Line by line, the data below should be set down unchanged, with images excluded.
——————————
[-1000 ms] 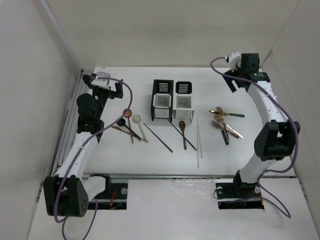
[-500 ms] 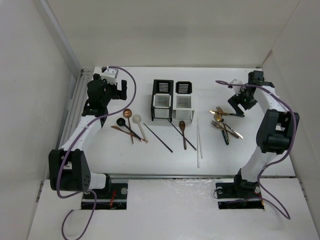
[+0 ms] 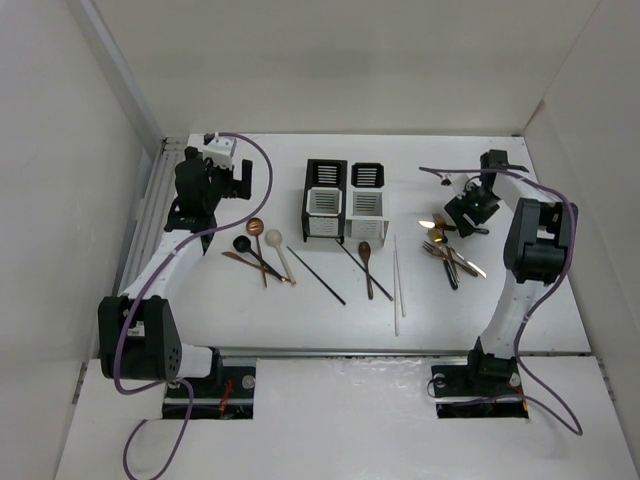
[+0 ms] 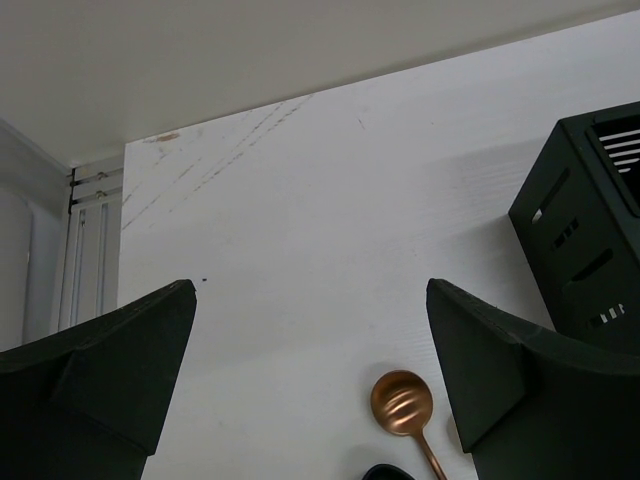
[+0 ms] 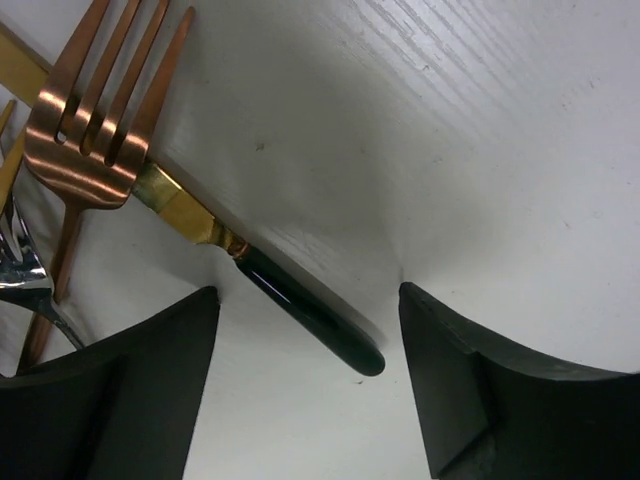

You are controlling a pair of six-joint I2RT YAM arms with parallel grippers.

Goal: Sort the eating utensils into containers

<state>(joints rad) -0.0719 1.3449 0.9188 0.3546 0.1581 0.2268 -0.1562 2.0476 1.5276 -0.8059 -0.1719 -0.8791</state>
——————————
**RESULT OF THIS TASK:**
[-1000 ms] 
[-500 ms] 
[+0 ms] 
[+0 ms] 
[+0 ms] 

You are controlling a pair of six-joint I2RT YAM arms with parallel grippers.

Goal: Sort the eating utensils into containers

<state>(joints rad) -0.0719 1.3449 0.9188 0.3546 0.1581 0.2268 -0.1562 2.0476 1.5276 -0.8059 -0.1719 -0.8791</state>

The answer, as written, is complete.